▶ What you will do: For the entries below, repeat exactly each line starting with the one that contains "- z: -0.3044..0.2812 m" and going on through the one that contains "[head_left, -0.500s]", and no others.
(Records for processing begins)
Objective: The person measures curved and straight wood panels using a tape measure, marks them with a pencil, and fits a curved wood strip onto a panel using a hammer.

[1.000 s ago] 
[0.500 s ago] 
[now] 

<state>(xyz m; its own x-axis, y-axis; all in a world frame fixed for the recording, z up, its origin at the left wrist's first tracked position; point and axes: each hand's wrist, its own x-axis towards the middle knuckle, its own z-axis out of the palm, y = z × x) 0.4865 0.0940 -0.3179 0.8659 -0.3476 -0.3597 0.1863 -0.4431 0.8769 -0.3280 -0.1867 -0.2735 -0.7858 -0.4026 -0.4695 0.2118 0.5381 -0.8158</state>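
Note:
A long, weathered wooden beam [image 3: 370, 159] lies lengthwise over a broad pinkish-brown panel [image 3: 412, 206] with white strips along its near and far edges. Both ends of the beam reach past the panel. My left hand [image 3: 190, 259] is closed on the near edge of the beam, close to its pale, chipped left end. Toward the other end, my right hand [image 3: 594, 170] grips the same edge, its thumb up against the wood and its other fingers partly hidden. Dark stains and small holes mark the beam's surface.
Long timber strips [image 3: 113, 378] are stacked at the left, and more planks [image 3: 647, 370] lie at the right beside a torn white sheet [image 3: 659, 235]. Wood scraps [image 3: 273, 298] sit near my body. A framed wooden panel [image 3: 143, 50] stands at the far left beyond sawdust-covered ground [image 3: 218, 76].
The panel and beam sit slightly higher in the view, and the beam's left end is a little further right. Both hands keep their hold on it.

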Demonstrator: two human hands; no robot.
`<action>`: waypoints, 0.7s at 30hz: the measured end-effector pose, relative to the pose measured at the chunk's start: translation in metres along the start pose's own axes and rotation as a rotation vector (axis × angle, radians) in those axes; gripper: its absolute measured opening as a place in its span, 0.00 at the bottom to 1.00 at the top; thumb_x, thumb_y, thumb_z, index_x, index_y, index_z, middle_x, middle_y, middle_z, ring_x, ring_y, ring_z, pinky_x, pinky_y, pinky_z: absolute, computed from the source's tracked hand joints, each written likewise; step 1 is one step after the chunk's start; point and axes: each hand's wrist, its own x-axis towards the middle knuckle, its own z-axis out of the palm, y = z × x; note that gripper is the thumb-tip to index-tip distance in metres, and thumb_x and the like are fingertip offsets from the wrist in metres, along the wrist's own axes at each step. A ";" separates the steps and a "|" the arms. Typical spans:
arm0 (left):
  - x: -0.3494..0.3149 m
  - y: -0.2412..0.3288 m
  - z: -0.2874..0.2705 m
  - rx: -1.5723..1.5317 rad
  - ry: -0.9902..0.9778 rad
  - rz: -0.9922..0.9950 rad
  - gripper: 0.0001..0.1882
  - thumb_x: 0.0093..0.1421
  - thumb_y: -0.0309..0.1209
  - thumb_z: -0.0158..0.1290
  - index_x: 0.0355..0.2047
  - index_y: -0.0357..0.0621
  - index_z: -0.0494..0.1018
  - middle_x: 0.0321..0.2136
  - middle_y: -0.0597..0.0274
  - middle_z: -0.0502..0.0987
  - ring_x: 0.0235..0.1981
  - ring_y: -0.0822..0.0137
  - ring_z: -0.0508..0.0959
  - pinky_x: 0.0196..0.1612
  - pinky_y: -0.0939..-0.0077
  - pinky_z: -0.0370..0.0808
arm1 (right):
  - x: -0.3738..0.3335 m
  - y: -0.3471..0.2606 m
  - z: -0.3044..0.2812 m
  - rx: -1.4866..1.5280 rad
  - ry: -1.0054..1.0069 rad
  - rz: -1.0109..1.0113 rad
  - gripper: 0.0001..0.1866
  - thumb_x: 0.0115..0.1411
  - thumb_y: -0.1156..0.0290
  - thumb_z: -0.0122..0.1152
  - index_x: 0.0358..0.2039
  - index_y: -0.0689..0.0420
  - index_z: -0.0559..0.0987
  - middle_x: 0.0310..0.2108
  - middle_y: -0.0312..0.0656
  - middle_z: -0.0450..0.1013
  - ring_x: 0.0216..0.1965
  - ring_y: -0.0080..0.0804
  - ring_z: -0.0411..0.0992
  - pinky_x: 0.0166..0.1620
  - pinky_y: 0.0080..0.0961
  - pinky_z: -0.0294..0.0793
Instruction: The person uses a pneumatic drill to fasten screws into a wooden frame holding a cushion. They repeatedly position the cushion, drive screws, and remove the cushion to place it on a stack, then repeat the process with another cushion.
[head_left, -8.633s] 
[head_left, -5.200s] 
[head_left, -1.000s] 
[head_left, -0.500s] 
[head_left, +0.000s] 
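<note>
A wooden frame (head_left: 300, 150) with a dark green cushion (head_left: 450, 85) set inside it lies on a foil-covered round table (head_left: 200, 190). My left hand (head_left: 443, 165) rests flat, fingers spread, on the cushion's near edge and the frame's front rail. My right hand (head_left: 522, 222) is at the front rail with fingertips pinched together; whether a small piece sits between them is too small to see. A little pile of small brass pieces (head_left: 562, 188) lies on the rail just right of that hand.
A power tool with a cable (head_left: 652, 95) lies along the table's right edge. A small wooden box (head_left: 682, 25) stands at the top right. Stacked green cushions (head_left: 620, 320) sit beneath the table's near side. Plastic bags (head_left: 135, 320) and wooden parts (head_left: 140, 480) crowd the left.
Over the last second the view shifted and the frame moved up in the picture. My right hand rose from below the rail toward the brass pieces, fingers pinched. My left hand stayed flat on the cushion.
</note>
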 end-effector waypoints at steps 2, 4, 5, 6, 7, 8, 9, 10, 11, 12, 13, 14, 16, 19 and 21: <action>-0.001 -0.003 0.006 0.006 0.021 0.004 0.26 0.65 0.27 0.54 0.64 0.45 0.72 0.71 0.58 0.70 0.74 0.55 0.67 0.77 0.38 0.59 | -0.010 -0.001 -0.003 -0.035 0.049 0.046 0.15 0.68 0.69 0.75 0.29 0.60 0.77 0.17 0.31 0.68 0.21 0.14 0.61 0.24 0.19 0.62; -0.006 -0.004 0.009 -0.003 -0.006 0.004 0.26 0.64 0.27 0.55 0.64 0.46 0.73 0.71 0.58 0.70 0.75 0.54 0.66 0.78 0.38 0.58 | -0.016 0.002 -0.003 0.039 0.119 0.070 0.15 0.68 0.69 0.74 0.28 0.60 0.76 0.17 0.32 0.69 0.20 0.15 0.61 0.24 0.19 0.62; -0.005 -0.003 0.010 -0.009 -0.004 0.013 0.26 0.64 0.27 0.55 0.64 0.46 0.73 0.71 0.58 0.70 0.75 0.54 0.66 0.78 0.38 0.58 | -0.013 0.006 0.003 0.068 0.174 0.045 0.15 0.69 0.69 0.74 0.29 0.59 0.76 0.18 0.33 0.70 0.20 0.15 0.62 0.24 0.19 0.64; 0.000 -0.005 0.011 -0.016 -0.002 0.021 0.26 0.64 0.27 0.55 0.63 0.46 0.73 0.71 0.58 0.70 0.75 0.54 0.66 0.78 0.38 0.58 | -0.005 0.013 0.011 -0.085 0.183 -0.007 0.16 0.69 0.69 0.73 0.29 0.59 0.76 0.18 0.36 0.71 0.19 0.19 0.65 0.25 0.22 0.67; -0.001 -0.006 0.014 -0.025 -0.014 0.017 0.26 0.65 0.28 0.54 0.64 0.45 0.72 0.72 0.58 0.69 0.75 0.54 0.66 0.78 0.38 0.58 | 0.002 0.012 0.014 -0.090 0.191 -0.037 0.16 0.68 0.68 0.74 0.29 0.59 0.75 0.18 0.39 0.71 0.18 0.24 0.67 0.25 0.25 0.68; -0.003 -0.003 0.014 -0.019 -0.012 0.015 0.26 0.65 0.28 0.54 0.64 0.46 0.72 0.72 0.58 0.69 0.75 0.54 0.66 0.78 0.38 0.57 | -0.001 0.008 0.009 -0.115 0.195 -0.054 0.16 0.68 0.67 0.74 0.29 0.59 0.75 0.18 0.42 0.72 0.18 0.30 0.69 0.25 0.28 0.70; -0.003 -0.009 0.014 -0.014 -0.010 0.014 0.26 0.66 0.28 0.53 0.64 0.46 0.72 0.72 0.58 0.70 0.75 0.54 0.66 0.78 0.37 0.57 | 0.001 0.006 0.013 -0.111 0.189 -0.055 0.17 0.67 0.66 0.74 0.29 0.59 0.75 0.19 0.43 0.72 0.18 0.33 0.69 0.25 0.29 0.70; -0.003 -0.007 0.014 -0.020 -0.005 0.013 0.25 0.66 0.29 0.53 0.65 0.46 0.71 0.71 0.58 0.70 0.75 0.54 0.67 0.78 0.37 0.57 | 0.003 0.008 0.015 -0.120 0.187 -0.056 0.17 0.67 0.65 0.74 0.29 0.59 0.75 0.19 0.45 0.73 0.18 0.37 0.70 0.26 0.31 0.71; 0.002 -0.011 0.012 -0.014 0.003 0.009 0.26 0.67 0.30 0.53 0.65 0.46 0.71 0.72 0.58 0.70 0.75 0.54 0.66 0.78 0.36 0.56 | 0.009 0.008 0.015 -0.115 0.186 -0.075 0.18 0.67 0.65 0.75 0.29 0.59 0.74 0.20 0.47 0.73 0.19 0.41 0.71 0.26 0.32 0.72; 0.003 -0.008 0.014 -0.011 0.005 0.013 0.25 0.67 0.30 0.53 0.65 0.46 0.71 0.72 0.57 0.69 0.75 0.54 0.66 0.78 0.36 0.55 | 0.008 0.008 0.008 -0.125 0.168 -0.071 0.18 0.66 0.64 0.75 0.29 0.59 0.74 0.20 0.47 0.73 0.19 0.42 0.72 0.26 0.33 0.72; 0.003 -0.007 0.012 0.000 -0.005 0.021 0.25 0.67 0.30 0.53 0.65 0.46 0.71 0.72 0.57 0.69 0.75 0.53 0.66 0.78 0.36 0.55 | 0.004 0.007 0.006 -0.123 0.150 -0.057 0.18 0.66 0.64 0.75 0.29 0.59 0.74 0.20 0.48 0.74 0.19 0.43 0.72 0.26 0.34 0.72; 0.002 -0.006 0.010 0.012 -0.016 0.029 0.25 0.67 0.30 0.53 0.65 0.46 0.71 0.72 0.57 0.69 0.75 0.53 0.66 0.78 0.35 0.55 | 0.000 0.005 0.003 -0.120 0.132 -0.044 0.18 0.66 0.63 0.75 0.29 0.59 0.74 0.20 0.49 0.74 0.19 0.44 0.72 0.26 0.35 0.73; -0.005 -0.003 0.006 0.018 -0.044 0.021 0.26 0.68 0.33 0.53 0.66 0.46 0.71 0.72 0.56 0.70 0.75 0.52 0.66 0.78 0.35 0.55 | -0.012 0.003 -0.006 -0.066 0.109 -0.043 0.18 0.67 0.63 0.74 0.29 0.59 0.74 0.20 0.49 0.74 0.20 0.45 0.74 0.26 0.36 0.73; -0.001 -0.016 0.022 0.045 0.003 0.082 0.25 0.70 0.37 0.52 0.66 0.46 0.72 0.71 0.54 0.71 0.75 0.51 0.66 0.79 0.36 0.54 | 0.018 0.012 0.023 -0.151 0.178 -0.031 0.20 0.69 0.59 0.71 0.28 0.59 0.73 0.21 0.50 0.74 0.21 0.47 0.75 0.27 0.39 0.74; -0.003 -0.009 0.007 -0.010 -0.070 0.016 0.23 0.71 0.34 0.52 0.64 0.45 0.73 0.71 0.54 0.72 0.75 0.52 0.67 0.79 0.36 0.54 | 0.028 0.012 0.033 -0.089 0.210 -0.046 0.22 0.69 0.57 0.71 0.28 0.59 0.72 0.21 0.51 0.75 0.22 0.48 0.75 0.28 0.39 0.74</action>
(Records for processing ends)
▶ Task result:
  - z: -0.3044..0.2812 m
  - rx: -1.4866..1.5280 rad
  - ry: -1.0054..1.0069 rad
  - rz: -1.0109..1.0113 rad
  - gripper: 0.0001..0.1866
  - thumb_x: 0.0115..0.1411
  - thumb_y: -0.1156..0.0290
  - thumb_z: -0.0122..0.1152
  - index_x: 0.0358..0.2039
  - index_y: -0.0689..0.0420
  - index_z: -0.0559..0.0987
  - middle_x: 0.0310..0.2108
  - middle_y: -0.0312..0.0656
  - middle_z: -0.0450..0.1013
  - ring_x: 0.0216..0.1965
  - ring_y: -0.0080..0.0804
  - ring_z: -0.0411..0.0992
  - pinky_x: 0.0166..0.1620
  - pinky_y: 0.0080..0.0961
  - pinky_z: -0.0294..0.0793
Instruction: The person uses a pneumatic drill to fasten screws into a wooden frame holding a cushion. They repeatedly position the cushion, drive screws, and remove the cushion to place it on a stack, then repeat the process with another cushion.
[head_left, -8.633s] 
[head_left, -5.200s] 
[head_left, -1.000s] 
[head_left, -0.500s] 

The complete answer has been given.